Which Observations are Influential
which.influence.RdCreates a list with a component for each factor in the model. The
names of the components are the factor names. Each component contains
the observation identifiers of all observations that are "overly
influential" with respect to that factor, meaning that \(|dfbetas| >
u\) for at least one \(\beta_i\) associated with that factor,
for a given cutoff.
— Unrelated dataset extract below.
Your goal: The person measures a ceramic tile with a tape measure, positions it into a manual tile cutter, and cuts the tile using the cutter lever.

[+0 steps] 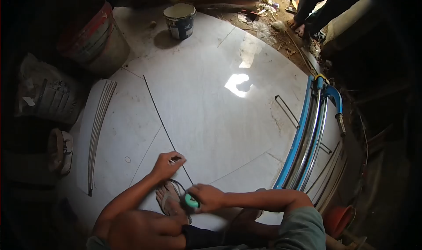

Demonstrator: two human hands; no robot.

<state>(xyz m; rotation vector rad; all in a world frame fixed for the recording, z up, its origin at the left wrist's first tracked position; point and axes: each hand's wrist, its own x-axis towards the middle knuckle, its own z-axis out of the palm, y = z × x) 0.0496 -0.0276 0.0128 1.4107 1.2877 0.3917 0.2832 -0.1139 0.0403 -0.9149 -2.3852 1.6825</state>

The default cutoff is .2. The
fit must come from a function that has resid(fit, type="dfbetas")
defined.
show.influence, written by Jens Oehlschlaegel-Akiyoshi, applies the
result of which.influence to a data frame, usually the one used to
fit the model, to report the results.
Usage
which.influence(fit, cutoff=.2)
show.influence(object, dframe, report=NULL, sig=NULL, id=NULL)Arguments
- fit
fit object
- object
the result of
which.influence- dframe
data frame containing observations pertinent to the model fit
- cutoff
cutoff value
- report
other columns of the data frame to report besides those corresponding to predictors that are influential for some observations
- sig
runs results through
signifwithsigdigits ifsigis given- id
a character vector that labels rows of
dframeifrow.nameswere not used
Value
show.influence returns a marked dataframe with the first column being
a count of influence values
Author
Frank Harrell
Department of Biostatistics, Vanderbilt University
fh@fharrell.com
Jens Oehlschlaegel-Akiyoshi
Center for Psychotherapy Research
Christian-Belser-Strasse 79a
D-70597 Stuttgart Germany
oehl@psyres-stuttgart.de
Examples
#print observations in data frame that are influential,
#separately for each factor in the model
x1 <- 1:20
x2 <- abs(x1-10)
x3 <- factor(rep(0:2,length.out=20))
y <- c(rep(0:1,8),1,1,1,1)
f <- lrm(y ~ rcs(x1,3) + x2 + x3, x=TRUE,y=TRUE)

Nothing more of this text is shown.